▶ Task directions
Among the entries below, how many lines contain "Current"? Answer with the number only.

Stored data below:

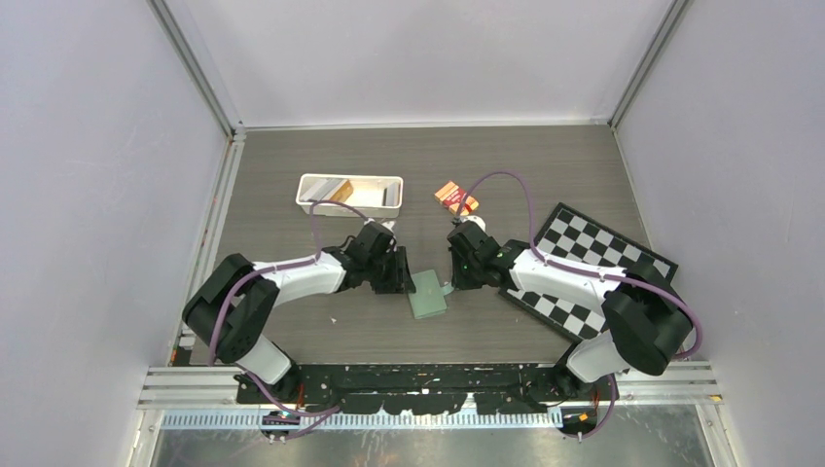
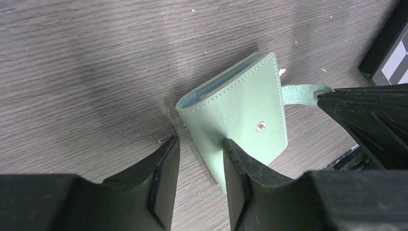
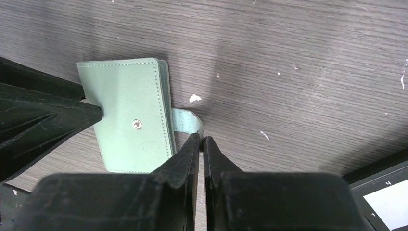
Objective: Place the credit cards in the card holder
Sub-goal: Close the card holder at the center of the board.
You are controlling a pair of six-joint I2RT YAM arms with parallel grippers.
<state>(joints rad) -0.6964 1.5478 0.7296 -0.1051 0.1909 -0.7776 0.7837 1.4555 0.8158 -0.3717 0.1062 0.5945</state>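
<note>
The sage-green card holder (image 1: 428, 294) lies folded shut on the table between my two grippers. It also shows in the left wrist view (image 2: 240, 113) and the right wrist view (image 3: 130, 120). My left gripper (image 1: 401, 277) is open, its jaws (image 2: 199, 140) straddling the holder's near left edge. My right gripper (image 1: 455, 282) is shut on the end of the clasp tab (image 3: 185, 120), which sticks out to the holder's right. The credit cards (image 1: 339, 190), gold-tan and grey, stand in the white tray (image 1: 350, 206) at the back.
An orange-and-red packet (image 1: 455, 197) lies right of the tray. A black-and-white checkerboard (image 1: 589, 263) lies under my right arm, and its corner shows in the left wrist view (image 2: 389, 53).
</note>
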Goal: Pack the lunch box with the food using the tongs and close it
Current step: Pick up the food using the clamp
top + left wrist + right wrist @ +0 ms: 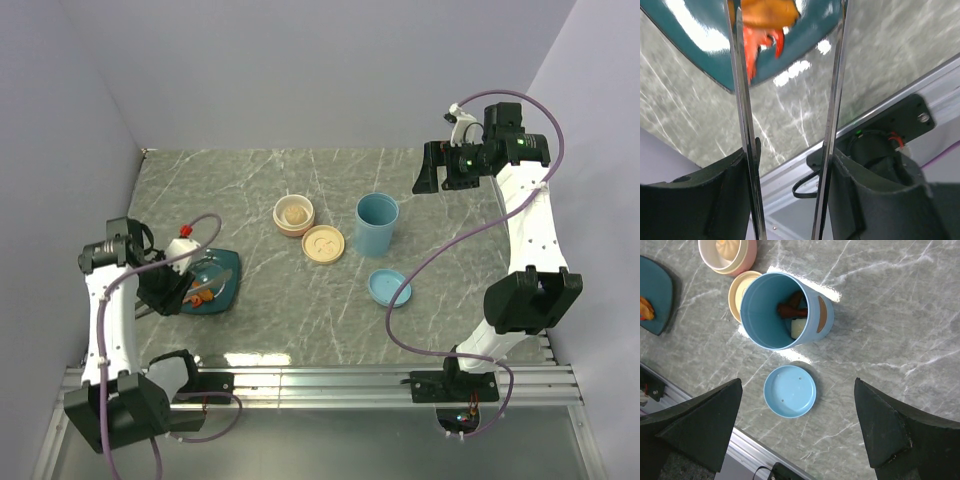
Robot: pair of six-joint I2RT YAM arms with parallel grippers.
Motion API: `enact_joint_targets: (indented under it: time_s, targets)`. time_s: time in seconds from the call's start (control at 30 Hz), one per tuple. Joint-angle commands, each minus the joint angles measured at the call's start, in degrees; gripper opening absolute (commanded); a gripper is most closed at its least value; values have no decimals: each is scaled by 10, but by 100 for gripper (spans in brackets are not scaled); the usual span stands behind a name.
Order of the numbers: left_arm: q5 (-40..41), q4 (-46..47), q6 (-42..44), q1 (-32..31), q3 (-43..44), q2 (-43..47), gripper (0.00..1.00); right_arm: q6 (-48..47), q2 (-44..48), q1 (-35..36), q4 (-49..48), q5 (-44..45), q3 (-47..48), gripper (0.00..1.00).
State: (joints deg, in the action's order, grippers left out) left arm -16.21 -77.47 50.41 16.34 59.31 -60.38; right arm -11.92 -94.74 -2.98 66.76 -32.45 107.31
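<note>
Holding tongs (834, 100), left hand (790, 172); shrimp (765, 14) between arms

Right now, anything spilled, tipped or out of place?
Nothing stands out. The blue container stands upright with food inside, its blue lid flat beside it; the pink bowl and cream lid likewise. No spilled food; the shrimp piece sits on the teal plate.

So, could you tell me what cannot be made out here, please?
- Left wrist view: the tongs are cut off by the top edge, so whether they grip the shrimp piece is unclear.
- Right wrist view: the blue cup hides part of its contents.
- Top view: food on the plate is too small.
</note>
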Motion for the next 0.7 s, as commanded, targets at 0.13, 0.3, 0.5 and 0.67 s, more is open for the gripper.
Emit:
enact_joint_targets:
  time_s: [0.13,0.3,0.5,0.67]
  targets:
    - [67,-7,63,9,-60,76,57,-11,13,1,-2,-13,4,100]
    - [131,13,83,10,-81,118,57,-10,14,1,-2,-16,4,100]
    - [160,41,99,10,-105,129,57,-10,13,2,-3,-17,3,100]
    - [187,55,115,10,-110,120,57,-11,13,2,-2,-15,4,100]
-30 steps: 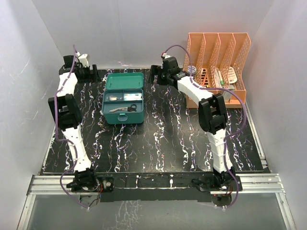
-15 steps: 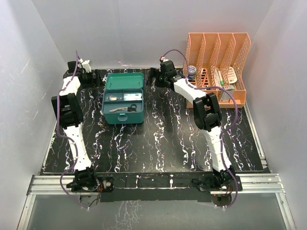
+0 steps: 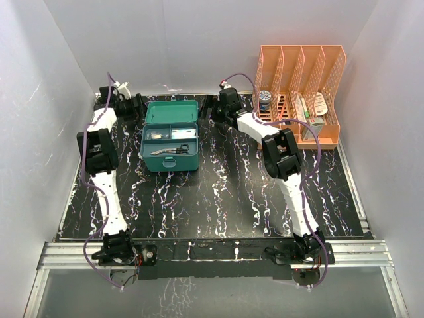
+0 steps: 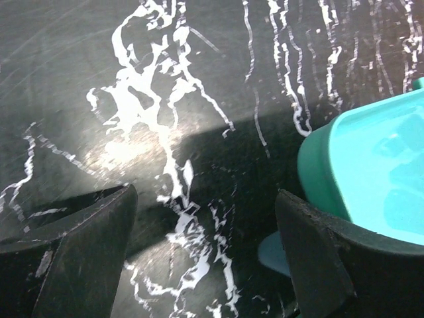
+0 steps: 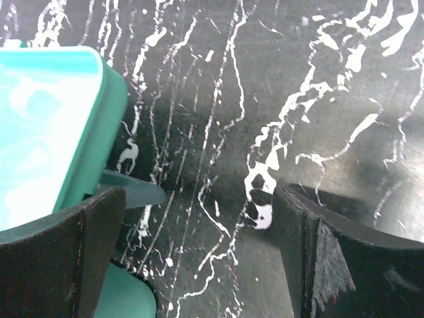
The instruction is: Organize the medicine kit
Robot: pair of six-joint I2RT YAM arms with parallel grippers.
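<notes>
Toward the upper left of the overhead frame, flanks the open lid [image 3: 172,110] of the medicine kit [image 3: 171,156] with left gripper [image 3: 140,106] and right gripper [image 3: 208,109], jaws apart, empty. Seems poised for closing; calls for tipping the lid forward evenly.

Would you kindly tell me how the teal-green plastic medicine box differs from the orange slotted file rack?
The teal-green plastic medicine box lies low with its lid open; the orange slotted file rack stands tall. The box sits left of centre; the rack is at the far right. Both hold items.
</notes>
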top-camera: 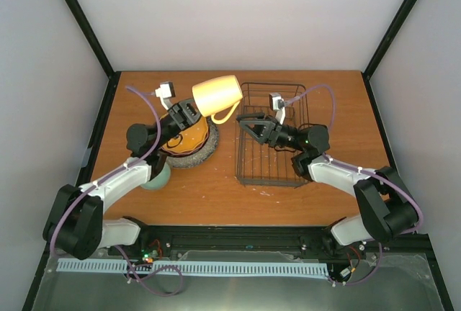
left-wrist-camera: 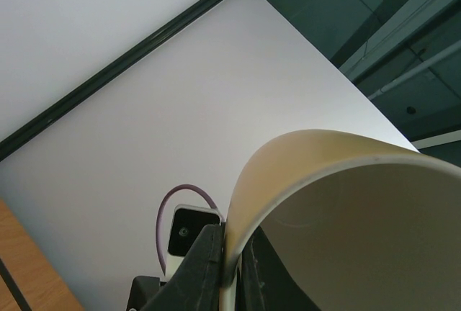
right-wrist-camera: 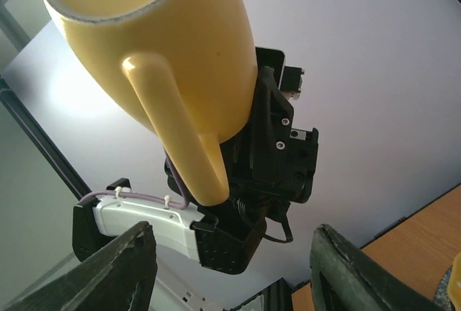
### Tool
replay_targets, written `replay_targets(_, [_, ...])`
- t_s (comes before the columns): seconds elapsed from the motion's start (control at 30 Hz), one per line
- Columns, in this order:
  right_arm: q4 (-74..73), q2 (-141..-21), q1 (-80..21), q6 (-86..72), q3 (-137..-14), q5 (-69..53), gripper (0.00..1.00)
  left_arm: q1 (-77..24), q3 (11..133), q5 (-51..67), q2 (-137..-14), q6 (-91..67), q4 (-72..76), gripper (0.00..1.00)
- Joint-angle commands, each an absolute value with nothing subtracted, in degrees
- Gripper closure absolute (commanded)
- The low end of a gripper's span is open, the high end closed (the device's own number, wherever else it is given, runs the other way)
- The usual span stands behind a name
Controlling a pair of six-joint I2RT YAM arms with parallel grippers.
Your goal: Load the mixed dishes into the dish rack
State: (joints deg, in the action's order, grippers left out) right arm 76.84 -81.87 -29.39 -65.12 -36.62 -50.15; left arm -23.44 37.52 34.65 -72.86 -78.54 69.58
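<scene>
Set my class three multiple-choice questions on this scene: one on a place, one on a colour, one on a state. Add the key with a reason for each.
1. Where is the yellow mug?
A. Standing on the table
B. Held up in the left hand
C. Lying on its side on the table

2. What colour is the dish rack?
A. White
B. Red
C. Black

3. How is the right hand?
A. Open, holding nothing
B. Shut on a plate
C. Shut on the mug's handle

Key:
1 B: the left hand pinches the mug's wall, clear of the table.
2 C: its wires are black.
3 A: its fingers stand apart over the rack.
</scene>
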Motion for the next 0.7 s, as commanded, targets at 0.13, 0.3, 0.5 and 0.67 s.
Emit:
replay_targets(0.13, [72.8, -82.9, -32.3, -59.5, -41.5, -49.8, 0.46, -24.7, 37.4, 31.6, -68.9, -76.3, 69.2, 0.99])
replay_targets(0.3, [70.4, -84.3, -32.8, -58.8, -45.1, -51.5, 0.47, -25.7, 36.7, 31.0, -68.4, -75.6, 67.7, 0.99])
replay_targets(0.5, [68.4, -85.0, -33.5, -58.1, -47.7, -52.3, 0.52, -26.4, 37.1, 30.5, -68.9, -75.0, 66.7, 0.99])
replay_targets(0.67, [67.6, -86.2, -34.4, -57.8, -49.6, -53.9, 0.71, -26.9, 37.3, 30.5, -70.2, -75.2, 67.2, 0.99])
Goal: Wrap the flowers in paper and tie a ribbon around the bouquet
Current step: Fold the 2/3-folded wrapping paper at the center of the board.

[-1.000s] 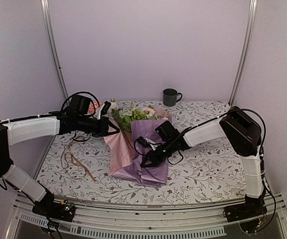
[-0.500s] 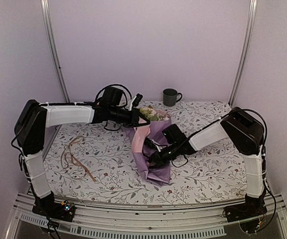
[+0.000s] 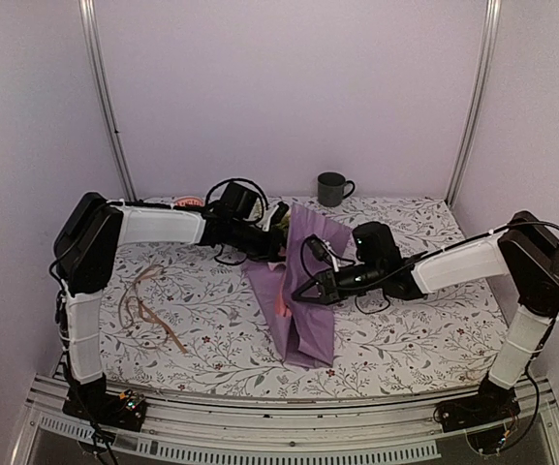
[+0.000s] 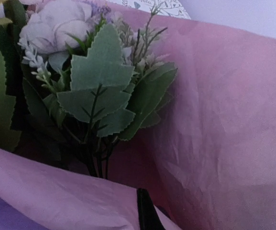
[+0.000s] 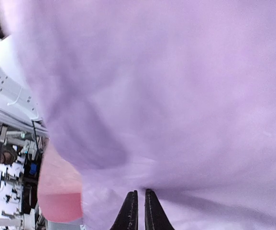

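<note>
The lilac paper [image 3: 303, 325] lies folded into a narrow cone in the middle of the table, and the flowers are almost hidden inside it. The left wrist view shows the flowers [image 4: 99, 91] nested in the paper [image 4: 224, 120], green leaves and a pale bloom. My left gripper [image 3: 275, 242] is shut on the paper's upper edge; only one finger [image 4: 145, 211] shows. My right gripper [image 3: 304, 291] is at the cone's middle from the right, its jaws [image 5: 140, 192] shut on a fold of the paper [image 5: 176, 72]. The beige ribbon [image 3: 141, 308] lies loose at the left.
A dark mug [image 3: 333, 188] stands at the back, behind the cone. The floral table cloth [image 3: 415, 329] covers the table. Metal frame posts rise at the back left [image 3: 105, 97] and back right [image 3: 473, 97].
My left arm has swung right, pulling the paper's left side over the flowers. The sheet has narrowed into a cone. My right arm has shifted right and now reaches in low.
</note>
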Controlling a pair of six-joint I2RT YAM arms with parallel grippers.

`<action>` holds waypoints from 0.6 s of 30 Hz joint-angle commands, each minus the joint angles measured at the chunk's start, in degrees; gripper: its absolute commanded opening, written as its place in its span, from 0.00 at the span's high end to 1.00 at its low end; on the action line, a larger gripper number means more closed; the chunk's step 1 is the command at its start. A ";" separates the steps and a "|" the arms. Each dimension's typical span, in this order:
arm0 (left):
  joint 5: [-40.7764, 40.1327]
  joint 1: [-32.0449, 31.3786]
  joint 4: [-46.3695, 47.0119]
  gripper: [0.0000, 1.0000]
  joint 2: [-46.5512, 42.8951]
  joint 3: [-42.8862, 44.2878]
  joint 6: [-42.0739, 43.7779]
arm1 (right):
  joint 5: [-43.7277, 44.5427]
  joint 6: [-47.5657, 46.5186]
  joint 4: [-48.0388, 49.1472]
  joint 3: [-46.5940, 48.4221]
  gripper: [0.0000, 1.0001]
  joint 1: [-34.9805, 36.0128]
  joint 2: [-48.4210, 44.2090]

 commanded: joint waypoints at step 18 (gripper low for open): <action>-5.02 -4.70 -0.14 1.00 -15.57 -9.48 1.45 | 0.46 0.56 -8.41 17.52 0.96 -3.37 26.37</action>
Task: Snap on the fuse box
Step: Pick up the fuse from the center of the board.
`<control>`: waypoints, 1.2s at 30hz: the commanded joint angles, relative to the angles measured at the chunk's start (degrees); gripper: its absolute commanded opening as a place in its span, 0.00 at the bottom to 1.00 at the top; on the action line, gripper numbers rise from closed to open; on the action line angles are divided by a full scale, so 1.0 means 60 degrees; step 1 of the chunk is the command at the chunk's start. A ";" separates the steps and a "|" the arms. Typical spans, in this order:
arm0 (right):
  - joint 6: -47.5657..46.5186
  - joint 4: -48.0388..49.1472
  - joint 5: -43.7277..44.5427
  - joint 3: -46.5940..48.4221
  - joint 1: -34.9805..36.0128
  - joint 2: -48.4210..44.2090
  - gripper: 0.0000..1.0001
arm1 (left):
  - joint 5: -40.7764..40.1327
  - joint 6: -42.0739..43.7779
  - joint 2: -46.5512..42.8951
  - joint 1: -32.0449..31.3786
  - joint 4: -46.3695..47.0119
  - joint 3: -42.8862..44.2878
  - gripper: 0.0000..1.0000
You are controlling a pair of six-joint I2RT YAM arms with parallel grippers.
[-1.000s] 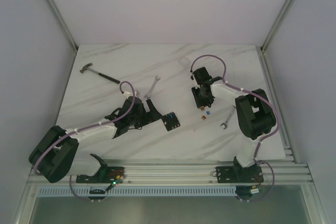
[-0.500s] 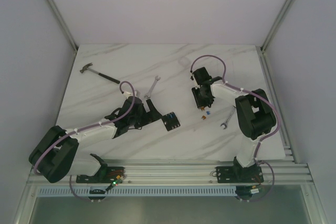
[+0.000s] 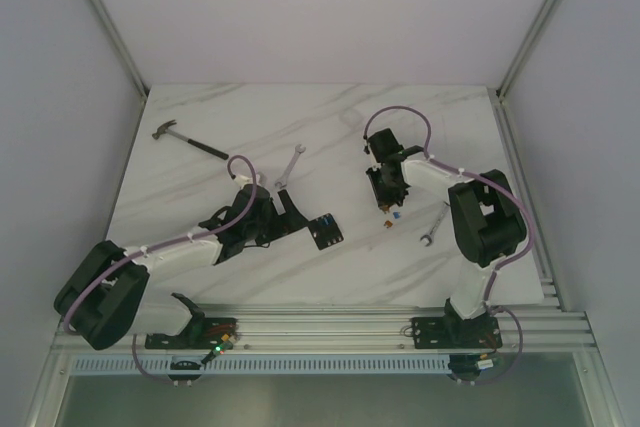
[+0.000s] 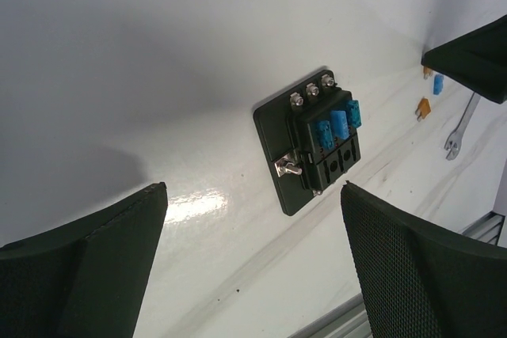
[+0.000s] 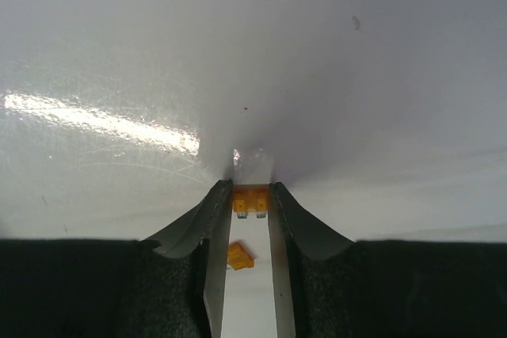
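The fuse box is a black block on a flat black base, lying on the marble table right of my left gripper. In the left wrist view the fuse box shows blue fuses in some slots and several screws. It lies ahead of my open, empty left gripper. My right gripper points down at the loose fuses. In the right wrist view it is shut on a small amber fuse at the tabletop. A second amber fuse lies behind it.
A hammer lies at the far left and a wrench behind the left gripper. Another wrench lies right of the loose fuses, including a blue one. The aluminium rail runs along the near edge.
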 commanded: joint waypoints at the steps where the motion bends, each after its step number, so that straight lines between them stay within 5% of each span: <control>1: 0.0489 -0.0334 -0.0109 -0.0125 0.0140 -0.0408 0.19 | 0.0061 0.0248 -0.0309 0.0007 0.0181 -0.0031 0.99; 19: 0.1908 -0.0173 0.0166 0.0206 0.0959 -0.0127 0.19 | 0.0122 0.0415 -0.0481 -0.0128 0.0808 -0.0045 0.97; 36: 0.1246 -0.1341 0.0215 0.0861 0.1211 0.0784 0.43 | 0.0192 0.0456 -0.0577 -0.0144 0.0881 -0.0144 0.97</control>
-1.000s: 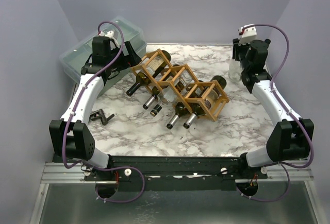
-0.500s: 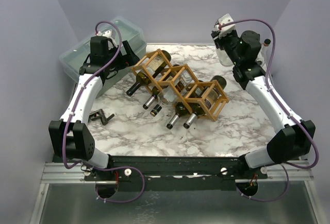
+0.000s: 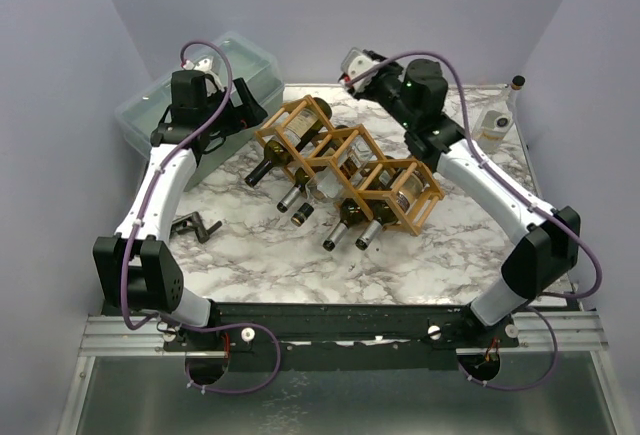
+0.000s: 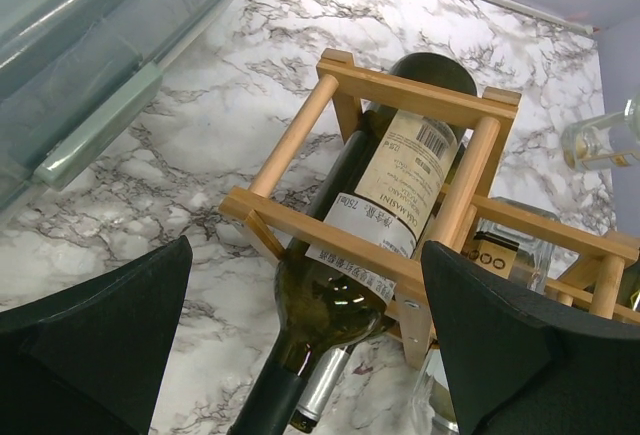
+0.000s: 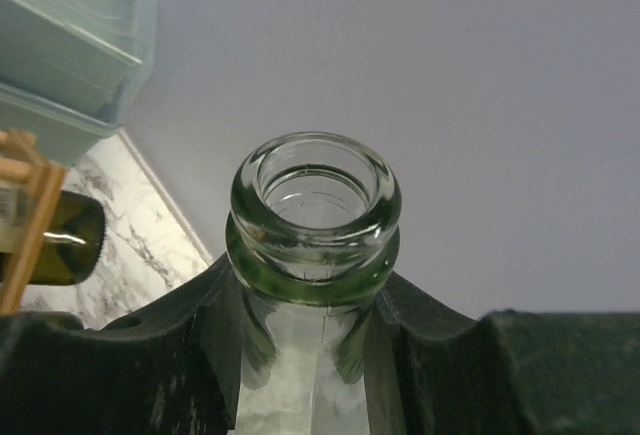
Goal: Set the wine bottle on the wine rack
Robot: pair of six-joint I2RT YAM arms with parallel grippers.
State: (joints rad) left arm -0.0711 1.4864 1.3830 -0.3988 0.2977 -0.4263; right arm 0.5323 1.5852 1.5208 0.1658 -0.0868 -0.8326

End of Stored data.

▶ Response for this exercise
2